> [Task goal] Look for the word "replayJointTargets" in the records, and copy each line where it appears.

=== Section Start ===

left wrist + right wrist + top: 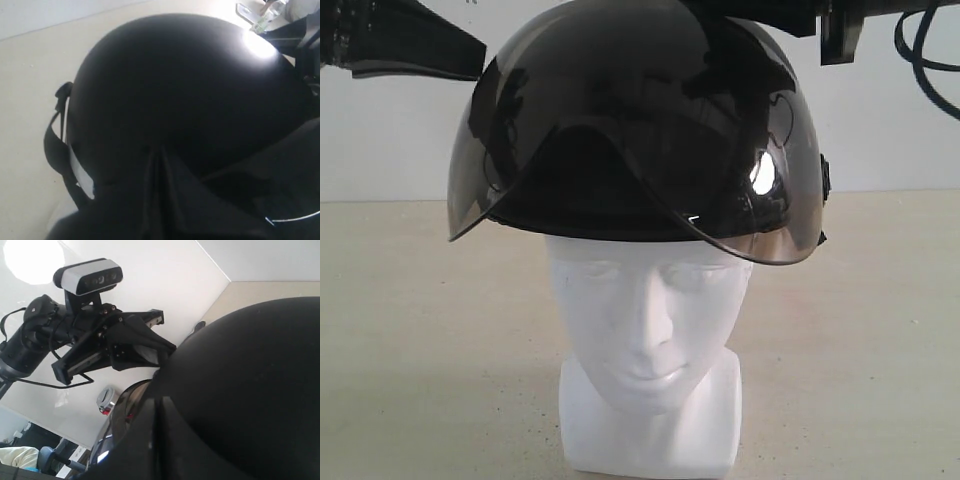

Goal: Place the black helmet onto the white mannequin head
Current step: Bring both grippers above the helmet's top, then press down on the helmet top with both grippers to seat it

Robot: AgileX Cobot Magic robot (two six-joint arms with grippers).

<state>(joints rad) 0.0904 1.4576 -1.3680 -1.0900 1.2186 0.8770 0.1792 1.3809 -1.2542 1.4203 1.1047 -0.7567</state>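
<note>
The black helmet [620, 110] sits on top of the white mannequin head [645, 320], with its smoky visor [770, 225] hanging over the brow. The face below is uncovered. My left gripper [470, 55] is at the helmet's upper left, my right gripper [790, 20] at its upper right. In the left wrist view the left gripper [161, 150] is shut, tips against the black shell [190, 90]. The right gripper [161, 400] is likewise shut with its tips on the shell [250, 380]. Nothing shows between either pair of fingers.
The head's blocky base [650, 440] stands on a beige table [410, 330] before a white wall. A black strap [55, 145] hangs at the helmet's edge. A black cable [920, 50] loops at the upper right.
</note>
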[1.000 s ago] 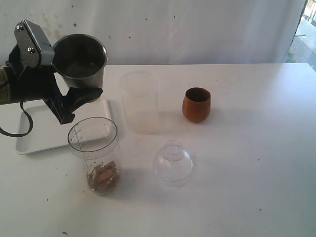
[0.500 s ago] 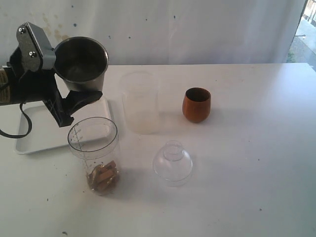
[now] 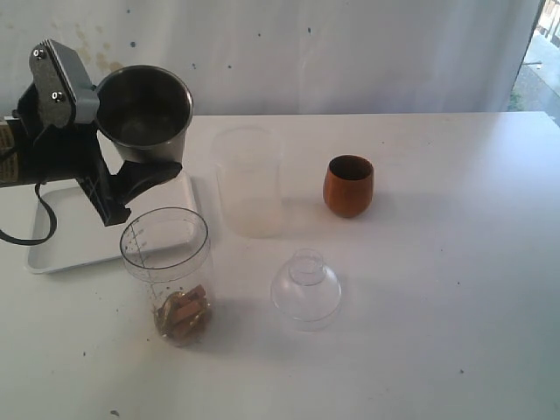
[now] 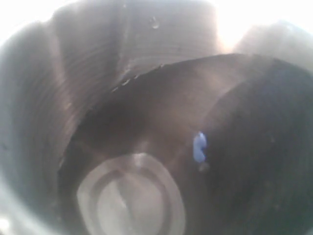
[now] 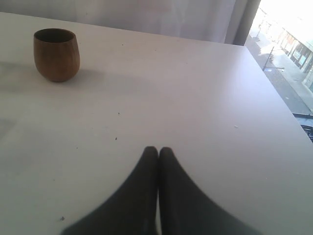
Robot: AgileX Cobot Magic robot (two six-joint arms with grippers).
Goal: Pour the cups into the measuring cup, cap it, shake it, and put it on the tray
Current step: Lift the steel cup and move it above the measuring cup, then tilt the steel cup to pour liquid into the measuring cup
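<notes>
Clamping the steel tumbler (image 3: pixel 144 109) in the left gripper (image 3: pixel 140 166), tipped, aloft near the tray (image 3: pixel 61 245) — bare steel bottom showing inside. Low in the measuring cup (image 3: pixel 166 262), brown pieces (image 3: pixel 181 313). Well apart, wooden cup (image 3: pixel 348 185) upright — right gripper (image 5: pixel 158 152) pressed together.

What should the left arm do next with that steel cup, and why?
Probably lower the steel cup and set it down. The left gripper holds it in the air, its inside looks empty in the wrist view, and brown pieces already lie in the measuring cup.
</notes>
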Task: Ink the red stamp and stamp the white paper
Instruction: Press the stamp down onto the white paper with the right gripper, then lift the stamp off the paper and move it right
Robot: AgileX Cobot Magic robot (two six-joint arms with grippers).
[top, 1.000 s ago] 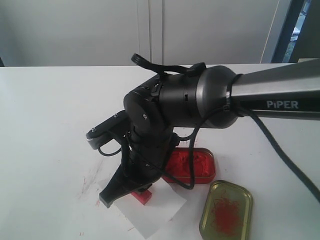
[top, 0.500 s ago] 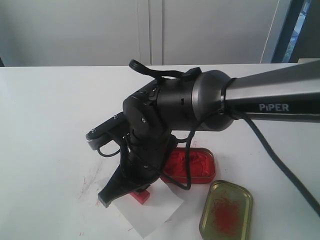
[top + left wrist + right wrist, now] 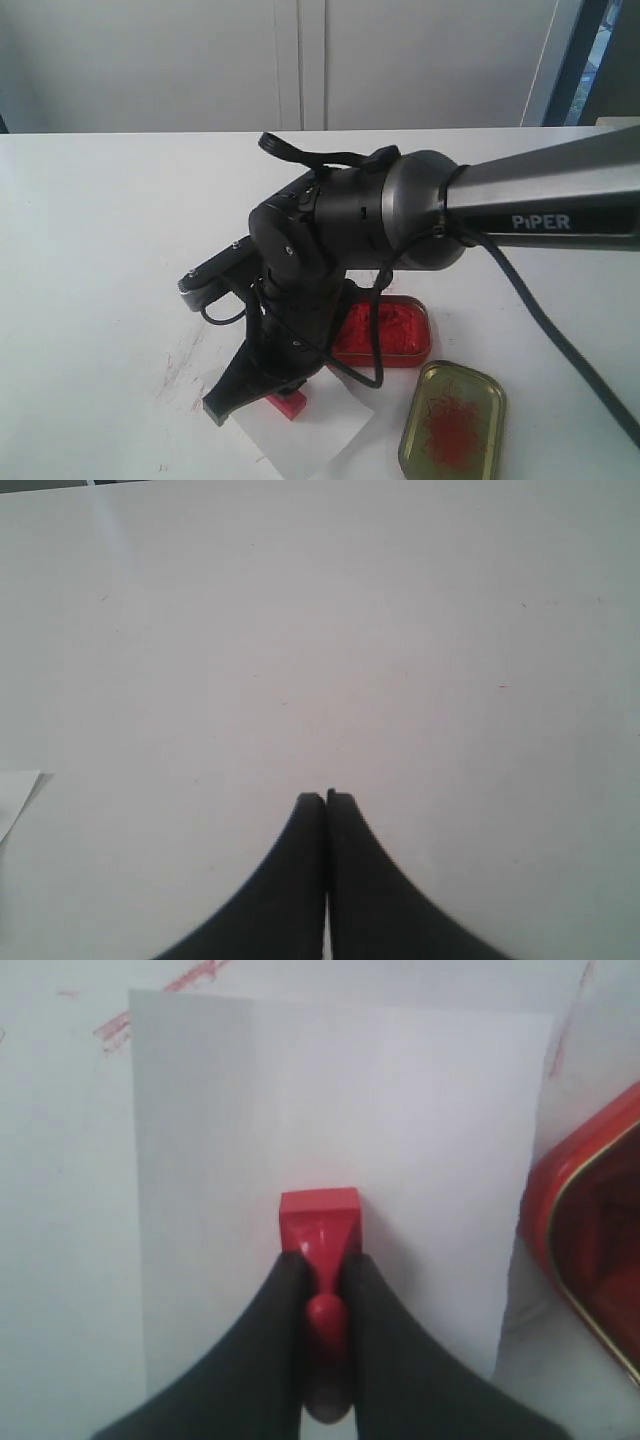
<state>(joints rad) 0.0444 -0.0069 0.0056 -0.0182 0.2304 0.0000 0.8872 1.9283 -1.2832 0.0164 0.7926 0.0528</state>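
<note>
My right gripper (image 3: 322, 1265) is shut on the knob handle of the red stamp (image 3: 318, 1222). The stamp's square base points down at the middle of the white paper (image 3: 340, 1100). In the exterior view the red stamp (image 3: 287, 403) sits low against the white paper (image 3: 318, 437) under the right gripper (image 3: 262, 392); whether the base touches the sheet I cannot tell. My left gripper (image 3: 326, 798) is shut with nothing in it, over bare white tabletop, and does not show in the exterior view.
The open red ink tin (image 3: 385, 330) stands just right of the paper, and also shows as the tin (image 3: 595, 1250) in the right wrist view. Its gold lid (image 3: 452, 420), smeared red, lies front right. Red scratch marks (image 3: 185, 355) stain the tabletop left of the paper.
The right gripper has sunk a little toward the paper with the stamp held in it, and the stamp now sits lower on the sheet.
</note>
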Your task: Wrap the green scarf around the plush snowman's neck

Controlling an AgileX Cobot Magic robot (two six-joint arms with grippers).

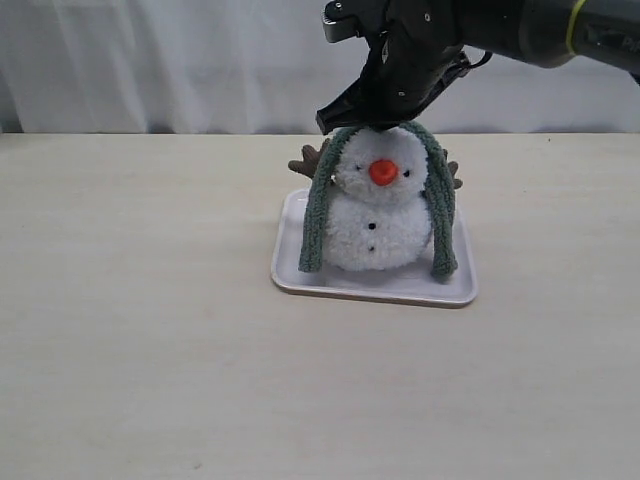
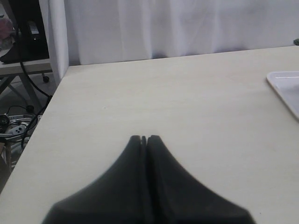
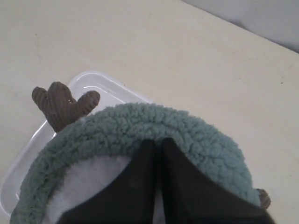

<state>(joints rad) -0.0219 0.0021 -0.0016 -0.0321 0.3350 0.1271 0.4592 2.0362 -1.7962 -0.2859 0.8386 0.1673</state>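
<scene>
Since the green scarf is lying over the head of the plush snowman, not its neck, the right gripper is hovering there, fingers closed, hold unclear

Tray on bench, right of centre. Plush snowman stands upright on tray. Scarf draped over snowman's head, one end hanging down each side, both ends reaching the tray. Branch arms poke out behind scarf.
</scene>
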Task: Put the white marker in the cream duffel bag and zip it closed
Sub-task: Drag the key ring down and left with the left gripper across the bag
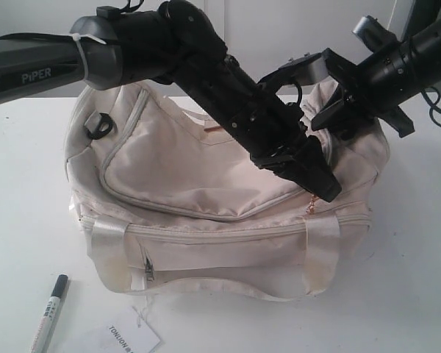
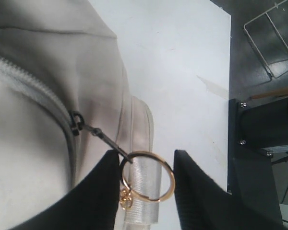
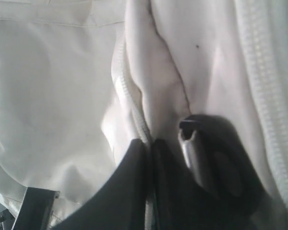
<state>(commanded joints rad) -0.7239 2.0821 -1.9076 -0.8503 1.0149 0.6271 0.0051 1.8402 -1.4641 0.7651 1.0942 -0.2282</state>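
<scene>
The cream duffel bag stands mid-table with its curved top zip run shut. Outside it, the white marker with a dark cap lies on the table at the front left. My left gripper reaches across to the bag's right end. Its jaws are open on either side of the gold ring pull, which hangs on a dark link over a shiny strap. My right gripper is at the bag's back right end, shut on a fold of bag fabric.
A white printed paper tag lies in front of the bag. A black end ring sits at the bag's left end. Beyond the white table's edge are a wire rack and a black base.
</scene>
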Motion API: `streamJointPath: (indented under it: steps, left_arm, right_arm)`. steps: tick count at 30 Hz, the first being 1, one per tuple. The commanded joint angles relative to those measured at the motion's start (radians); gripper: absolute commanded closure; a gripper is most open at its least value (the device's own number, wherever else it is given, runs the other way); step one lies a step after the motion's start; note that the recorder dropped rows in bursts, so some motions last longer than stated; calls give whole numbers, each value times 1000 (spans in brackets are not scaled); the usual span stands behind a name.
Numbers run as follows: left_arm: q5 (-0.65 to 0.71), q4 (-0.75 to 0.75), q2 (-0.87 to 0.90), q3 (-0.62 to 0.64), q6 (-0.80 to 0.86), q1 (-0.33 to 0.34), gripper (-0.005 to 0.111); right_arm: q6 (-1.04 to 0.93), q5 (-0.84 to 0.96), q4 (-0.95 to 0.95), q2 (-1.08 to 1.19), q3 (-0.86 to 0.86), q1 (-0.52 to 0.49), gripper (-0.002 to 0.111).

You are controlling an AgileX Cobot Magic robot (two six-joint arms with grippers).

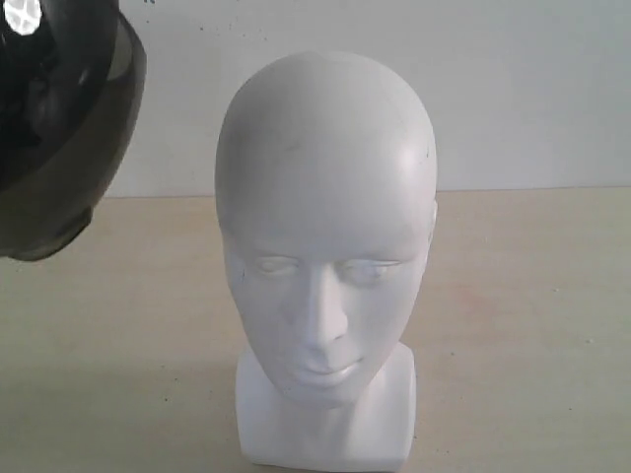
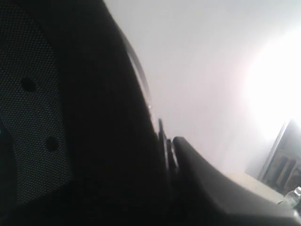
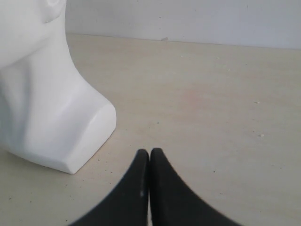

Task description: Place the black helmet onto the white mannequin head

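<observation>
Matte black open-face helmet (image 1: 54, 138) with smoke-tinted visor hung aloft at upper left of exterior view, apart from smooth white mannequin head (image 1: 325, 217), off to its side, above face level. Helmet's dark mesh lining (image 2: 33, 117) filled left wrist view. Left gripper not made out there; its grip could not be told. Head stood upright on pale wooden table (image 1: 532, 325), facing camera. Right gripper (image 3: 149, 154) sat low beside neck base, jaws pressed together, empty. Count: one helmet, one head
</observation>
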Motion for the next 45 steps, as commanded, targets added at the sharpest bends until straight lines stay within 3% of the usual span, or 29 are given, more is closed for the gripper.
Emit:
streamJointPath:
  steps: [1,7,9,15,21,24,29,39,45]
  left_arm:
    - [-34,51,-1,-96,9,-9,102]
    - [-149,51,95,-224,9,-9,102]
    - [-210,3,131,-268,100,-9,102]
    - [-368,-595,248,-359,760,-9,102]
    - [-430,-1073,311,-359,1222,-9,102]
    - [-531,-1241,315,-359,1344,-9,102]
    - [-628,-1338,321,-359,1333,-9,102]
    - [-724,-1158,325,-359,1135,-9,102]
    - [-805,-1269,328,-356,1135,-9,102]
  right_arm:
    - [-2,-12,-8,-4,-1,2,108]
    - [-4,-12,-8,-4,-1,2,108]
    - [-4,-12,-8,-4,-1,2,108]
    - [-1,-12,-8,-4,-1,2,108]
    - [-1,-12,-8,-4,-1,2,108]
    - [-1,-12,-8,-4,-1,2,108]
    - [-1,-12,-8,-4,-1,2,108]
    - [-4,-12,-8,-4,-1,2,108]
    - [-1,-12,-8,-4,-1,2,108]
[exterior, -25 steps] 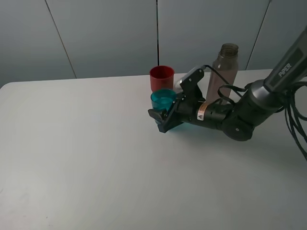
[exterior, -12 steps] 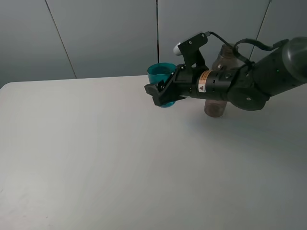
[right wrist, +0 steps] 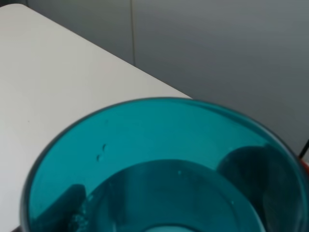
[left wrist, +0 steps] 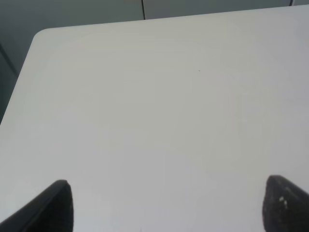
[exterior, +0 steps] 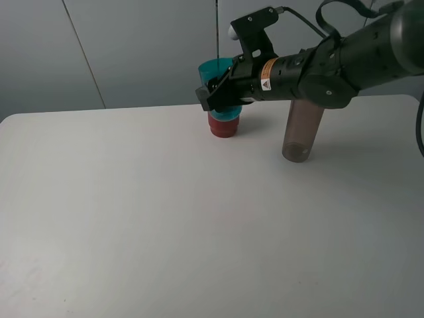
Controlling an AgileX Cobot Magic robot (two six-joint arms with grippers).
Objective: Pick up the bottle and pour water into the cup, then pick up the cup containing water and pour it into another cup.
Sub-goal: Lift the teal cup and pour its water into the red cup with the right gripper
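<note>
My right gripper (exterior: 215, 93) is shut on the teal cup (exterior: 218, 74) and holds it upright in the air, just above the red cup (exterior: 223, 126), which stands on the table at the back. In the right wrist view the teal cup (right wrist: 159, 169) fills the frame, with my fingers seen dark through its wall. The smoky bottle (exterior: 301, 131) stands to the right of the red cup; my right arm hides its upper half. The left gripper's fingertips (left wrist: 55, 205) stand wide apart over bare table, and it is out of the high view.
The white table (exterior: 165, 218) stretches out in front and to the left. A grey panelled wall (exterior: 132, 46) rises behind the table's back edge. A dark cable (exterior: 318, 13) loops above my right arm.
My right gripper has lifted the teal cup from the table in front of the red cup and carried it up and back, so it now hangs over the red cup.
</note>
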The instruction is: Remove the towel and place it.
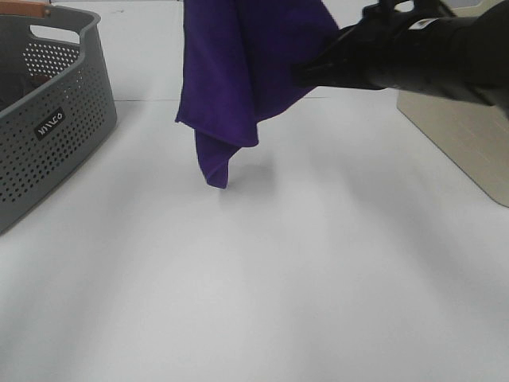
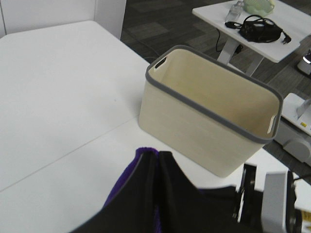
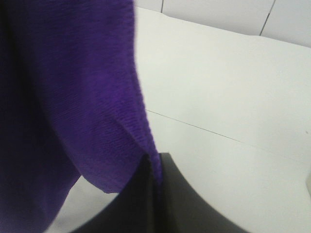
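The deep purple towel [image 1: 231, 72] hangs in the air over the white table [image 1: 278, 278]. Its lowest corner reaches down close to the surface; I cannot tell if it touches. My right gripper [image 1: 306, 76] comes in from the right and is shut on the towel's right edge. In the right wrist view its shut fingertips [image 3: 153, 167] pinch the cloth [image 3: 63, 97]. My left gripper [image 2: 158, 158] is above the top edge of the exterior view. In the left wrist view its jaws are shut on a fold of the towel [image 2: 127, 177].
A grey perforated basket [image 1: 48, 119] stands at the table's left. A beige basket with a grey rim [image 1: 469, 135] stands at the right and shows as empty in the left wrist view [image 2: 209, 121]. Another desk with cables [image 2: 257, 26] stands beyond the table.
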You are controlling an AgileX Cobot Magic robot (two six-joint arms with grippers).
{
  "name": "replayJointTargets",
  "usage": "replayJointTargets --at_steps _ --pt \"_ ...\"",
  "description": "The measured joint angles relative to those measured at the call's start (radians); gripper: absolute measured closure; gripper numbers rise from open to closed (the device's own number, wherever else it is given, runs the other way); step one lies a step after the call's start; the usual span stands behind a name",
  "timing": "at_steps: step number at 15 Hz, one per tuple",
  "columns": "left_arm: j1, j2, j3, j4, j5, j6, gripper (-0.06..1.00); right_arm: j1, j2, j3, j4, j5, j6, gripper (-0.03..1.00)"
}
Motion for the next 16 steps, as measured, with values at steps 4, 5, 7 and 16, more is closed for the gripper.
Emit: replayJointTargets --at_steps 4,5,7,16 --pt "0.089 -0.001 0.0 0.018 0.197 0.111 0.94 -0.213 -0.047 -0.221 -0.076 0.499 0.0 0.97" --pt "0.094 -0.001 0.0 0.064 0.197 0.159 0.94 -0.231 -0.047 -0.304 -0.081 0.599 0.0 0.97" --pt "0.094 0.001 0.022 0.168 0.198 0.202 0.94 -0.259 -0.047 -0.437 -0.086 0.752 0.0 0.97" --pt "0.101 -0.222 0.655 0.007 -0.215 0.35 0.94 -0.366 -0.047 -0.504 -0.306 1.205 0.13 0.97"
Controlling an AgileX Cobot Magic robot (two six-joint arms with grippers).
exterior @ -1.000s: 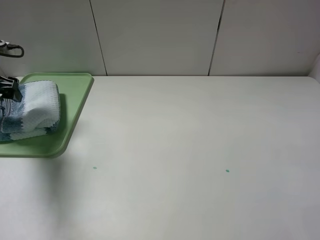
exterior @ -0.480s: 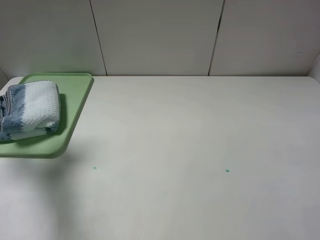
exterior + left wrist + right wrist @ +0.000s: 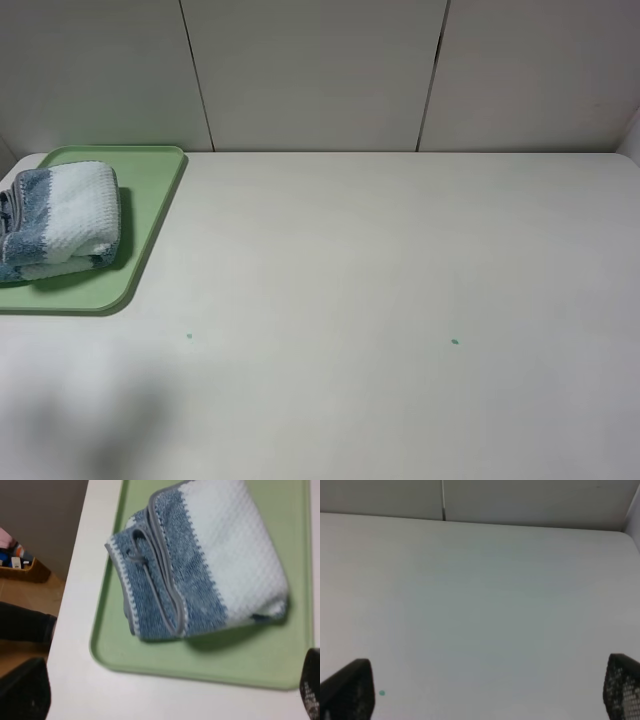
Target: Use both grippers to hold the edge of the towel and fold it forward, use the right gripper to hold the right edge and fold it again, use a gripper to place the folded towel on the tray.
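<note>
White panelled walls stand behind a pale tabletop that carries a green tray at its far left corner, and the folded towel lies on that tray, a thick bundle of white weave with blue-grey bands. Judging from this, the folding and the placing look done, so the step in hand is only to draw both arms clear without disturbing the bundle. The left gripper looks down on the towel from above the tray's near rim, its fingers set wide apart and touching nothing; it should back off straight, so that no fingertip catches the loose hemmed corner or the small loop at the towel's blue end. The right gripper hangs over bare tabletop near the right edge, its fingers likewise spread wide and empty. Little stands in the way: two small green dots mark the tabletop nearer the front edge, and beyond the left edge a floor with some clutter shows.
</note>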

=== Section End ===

> [Solution to this task]
  "name": "replayJointTargets",
  "usage": "replayJointTargets --at_steps _ --pt \"_ ...\"",
Emit: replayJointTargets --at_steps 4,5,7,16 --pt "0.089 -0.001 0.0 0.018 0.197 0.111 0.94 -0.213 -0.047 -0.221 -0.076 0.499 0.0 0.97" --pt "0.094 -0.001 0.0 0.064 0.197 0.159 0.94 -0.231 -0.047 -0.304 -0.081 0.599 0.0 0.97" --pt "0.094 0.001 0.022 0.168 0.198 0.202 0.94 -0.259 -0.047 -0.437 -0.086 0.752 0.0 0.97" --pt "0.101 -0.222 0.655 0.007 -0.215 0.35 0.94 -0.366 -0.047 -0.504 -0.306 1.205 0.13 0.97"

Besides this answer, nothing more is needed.